Ali Coşkun’un birkaç şiirini sizlerle paylaşmak istiyorum.

 “Saklandığı yerden çıktı aşk, savruldu satır satır
  Her satır bir kılıç oldu, her şiir bir kın
  Bilirsin, yarısı sevmekse, yarısı da kavgadır
  Nazenin düşlere sakladığımız aşkın…”

“Dallar rüzgârın şarkısını söyler, ışık inmez köklere
 Şimdi artık gerçeği karanlık olan bir şehir var
 Ben sana bakarım, avuçlarımın içi göklere
 Bu hayatta beni sana çeken bambaşka bir sihir var.”

“Bildiğim bütün akış rejimlerini uygularım
 Gözlerimden içime seller akar da yine de içim dolmaz
 Köpük köpük yüzeyde değil benim duygularım
 Derinlerdedir ve derinlerde akıntı olmaz, dalga olmaz.”

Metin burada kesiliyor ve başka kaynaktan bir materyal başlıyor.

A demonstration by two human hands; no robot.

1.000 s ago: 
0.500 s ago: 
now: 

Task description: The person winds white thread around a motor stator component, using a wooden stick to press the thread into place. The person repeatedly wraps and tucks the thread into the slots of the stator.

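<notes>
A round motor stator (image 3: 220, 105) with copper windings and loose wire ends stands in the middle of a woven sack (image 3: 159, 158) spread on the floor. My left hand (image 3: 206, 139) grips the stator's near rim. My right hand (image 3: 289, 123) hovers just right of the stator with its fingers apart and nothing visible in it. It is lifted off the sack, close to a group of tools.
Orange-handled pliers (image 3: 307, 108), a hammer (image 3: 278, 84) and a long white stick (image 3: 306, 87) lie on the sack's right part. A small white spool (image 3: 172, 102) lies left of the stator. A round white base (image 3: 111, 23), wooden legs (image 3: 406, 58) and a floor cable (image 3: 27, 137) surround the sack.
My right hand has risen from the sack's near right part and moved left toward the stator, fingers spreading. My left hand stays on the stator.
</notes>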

“Kalbe dökülmemek korkusudur
 Her damlaya düşen her şiir
 Bildim ki her insan kabında sudur
 Ve akmamak suyun elinde değildir.”

“Söz yaşlanır mı hiç, durdukça yener asırları
 Biz çok fazla turkuaz ikindilerde yaşarız söylendikçe
 Kırgın kâğıtlarda kalır gönlümüzün sırları
 Âşıklığımız en güzel belge, durma şiirler söyle…”

“Çırpınışlar boş, akşamsa dağlar ardına gitmektedir gün
 Ah yine seyir defterime eylemsiz yazdım güneşi ben
 Şiirler söyleyip düşle gerçek arası bu dünyada bir gün
 Durmaz sende gidersin de Hirik kalır Ali Coşkun…”

“Zamanın hafızasında tutulup okunmaya değer
 Bu yazdığım her şiir, her yazı, her satır
 Bir akşam kuytularda sayıklayıp ölürsem eğer
 Sanmayın ki kırkikindi yağmurları beni anlatır…”

Şair yazmadığı gün öldüğü gündür. Ve her yazı bağlar hayata şairi. Ali Coşkun hayatını şiir güzelliğinde yaşayan ve şiir güzelliğinde ölmek isteyen bir şair.